Information Processing and Learning

10-704, Spring 2012

Aarti Singh

Teaching Assistant: Min Xu
Class Assistant: Michelle Martin


Tuesday and Thursday, 10:30 - 11:50 am, 4303 GHC, (Notes)


Wednesday 3-4pm, 8102 GHC

Office hrs:

Instructor: Mondays 3-4 pm, 8207 GHC
TA: Friday 2-3 pm, 8013 GHC Atrium

Course Description:

What's the connection between how many bits we can send over a channel and how accurately we can classify documents or fit a curve to data? Is there any connection between decision trees, prefix codes and wavelet transforms? What about error-correcting codes, graphical models and compressed sensing?
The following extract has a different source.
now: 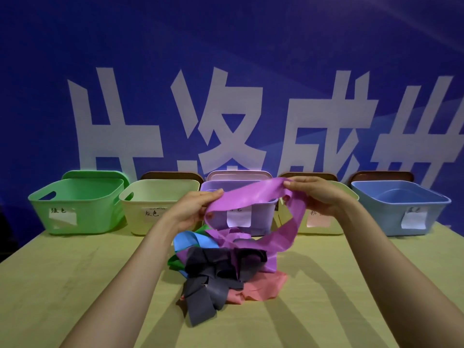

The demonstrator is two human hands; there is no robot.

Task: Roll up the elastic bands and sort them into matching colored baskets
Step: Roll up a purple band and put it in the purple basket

This course will explore such questions that link the fields of signal processing and machine learning, both of which aim to extract information from signals or data. The goal of this inter-disciplinary course is to highlight the concepts common to these fields that together enable efficient information processing and learning.

The topics will range from basics of information theory, entropy and fundamental limits of data compression, channel capacity & least informative priors, rate-distortion theory, Kolmogorov complexity & online learning, hypothesis testing - information theoretic limits and lower bounds in machine learning, sequential testing, function approximation using fourier and wavelet transforms, as well as advanced topics including connections between error-correcting codes, inference in graphical models and compressed sensing, as time permits.

Prerequisites: Fundamentals of Probability, Statistics, Linear Algebra and Real analysis

  • Homeworks (40%)
  • Project (35%)
  • Two Short Quiz (15%)
  • Scribing (10%)
Tentative Syllabus Outline: This outline is subject to significant revision during the lectures. For actual lecture topics and notes, please see here.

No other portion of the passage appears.